- THE TASK: Write out the stretch of lines below that begins at the line with "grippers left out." and ends at the line with "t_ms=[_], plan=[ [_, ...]", including both, exactly as given and nothing more.
━━━━━━━━━━━━━━━━━━━━
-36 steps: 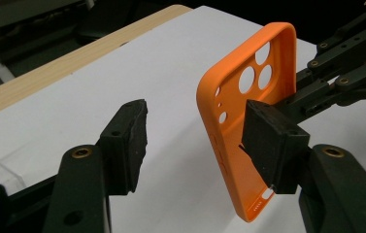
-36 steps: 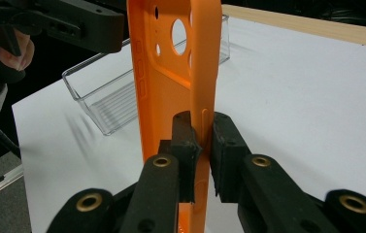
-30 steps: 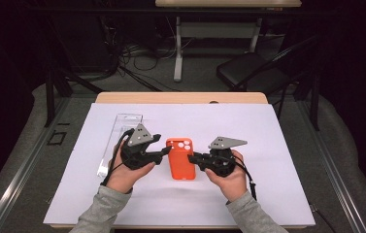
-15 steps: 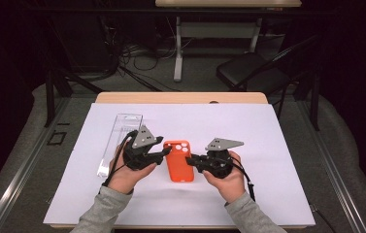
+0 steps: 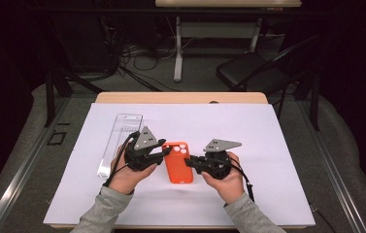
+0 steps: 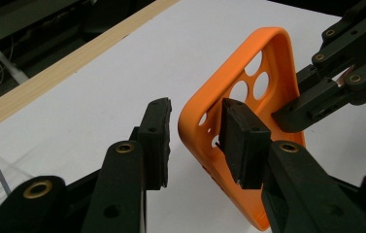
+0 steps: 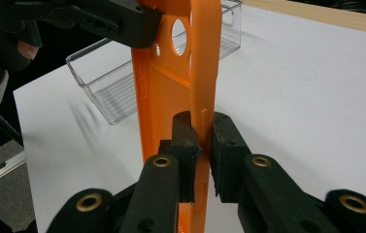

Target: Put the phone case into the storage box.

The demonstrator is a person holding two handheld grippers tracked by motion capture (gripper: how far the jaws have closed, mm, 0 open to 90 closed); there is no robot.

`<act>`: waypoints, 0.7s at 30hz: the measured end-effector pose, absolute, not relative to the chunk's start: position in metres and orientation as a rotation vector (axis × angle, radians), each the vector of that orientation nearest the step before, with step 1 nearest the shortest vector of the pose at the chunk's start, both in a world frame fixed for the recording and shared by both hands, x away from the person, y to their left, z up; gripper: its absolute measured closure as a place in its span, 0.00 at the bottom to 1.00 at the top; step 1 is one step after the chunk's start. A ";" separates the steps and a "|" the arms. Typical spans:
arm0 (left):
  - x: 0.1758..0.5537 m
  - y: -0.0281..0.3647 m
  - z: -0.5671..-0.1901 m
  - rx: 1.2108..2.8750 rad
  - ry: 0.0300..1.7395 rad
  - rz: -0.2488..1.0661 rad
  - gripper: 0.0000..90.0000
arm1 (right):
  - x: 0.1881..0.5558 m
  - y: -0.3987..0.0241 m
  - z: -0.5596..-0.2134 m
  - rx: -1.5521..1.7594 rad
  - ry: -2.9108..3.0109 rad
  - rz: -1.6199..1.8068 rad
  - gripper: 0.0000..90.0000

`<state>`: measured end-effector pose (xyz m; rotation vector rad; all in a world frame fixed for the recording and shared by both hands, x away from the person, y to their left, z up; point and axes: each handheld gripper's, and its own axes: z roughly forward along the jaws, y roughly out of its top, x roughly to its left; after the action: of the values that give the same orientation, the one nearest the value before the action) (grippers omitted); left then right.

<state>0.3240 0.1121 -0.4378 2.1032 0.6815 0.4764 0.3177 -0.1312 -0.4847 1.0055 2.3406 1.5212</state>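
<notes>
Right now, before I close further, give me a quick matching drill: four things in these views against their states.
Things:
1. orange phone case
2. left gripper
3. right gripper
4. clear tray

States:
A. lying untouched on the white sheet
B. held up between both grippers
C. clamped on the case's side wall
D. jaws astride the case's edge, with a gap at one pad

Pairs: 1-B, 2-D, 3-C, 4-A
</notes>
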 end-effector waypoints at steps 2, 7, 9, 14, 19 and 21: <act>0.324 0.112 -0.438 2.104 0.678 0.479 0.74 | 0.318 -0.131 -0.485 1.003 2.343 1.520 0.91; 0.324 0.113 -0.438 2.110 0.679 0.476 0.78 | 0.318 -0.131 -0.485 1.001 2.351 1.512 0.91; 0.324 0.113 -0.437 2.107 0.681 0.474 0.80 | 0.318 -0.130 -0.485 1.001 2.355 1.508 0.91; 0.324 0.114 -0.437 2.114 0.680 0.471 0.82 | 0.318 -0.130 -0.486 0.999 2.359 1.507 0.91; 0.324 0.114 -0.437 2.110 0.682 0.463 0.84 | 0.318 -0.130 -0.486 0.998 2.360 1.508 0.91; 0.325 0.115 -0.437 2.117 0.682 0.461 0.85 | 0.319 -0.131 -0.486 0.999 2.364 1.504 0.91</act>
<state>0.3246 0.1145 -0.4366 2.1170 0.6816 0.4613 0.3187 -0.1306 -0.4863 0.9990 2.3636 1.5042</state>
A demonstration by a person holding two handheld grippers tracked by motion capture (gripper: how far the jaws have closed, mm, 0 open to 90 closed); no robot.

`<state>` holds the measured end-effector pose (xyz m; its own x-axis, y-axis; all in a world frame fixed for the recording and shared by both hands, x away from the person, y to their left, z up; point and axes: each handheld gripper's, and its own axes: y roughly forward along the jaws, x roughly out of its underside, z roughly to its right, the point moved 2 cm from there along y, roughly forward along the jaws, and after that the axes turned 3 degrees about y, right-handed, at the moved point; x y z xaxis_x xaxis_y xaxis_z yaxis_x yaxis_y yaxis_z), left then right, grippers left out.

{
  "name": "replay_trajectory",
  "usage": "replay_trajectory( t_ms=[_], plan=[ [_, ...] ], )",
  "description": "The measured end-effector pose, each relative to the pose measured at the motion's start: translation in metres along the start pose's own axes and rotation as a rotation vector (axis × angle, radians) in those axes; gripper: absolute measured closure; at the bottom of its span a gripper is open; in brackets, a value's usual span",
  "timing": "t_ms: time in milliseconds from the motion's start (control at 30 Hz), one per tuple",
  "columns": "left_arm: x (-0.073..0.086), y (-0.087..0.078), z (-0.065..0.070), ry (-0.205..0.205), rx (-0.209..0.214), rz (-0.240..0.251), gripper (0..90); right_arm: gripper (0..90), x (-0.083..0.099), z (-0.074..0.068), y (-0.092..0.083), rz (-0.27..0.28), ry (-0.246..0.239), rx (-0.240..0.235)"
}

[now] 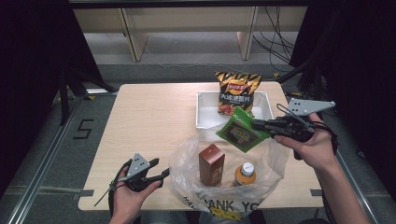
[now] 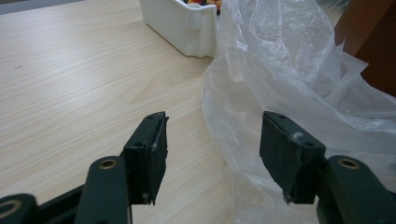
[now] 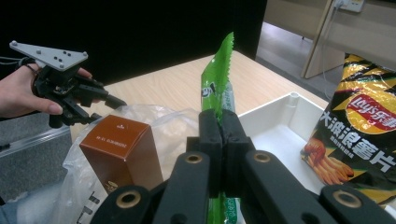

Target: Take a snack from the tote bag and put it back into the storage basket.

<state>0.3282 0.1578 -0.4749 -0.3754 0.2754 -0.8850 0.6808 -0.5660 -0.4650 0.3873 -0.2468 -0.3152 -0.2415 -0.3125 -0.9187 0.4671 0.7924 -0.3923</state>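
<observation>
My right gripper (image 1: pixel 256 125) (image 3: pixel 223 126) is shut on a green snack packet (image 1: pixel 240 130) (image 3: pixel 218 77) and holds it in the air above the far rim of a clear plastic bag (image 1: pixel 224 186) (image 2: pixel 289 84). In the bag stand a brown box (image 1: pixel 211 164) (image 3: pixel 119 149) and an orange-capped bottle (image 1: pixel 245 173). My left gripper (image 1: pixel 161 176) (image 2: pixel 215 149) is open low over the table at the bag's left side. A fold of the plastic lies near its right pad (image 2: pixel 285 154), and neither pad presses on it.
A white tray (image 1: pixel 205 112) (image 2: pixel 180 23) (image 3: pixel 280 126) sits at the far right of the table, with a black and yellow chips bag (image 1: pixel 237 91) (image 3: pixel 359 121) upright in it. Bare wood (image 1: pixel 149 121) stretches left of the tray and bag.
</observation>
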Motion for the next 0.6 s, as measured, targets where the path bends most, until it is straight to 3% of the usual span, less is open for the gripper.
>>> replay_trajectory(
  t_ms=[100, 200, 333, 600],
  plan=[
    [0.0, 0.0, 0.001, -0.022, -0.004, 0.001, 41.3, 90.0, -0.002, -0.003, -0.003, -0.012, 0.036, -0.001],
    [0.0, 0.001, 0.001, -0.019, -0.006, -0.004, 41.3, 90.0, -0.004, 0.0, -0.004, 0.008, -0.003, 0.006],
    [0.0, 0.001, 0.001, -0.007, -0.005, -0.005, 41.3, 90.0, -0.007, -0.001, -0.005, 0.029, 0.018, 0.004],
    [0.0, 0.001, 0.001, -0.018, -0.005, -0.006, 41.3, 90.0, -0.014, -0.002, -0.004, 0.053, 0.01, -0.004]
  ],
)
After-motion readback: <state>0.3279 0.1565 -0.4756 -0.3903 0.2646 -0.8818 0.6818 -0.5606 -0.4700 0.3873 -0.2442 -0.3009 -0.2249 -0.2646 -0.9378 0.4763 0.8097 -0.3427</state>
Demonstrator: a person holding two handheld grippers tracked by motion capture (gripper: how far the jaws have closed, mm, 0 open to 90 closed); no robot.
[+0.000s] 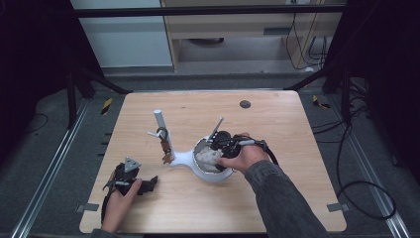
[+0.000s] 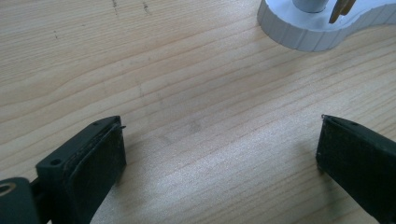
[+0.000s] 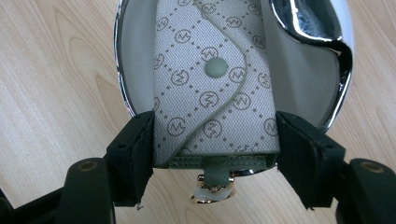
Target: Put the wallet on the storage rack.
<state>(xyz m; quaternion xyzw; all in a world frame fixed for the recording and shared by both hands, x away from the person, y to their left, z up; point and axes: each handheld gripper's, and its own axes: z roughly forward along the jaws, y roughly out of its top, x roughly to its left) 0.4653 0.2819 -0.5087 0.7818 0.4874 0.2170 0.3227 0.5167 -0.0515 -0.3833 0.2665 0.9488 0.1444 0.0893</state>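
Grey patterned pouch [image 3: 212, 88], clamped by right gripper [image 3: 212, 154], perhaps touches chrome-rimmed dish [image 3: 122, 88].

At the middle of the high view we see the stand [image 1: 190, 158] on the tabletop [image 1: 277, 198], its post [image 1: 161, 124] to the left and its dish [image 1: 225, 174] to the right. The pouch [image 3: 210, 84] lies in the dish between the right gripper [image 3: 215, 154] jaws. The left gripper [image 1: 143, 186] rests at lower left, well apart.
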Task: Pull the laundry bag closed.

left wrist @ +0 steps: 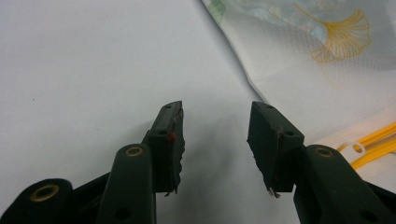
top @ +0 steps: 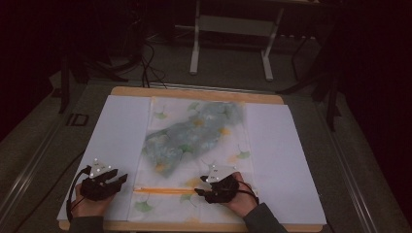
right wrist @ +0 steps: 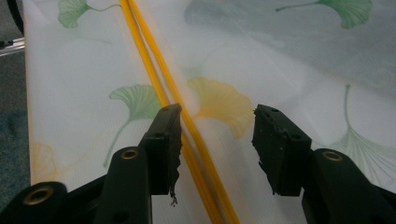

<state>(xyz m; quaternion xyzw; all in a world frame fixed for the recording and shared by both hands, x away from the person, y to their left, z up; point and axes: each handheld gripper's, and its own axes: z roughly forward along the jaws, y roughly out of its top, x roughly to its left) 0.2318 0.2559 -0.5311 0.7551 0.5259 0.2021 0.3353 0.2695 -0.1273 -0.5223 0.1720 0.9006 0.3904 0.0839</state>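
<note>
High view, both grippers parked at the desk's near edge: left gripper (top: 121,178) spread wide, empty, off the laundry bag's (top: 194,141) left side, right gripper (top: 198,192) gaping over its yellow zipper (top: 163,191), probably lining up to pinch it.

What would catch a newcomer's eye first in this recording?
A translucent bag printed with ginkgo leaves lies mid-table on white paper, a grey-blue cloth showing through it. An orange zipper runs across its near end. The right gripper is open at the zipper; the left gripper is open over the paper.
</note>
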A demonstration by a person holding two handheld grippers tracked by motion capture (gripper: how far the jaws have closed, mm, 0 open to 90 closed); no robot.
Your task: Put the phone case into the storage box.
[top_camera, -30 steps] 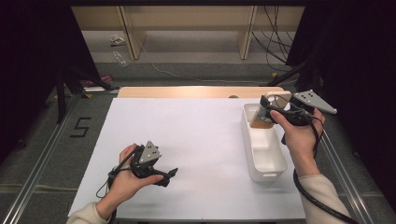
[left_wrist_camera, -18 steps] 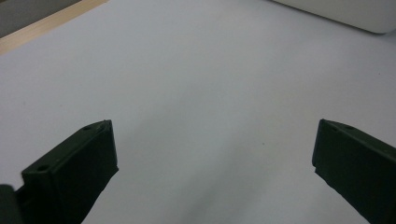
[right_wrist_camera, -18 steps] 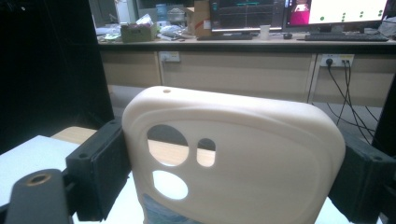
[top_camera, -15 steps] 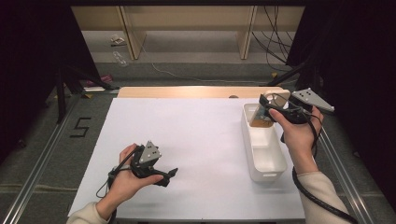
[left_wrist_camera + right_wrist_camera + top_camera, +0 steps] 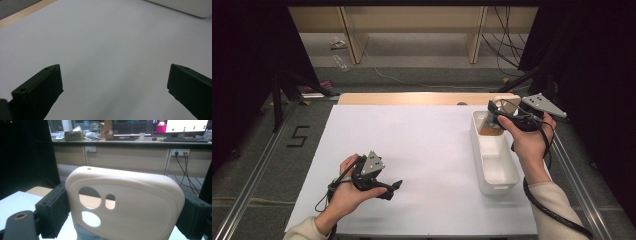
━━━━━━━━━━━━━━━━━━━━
- TASK RESPONSE:
`<state>` holds the measured end-effector pose (xyz m; its own x-axis, y-axis; all in a world frame fixed for the recording and shared by both hands, x away from the person, y to their left, z up; point and axes: each handheld gripper's, and its own axes: y roughly forward along the jaws, x roughly out of its underside, z roughly to its right, the point moved 2 cm from there along y, roughly forward along the jaws, and after that the axes turned 3 degrees about y, right-handed, at the moved point; x y z xaxis_x xaxis_y xaxis_z yaxis_x yaxis_y yaxis_z), left then right, grippers left out.

{
  "name": "replay_trajectory",
  "usage": "replay_trajectory( t_ms=[_], plan=[ [_, ...] ], )",

For this exercise, nothing more is required.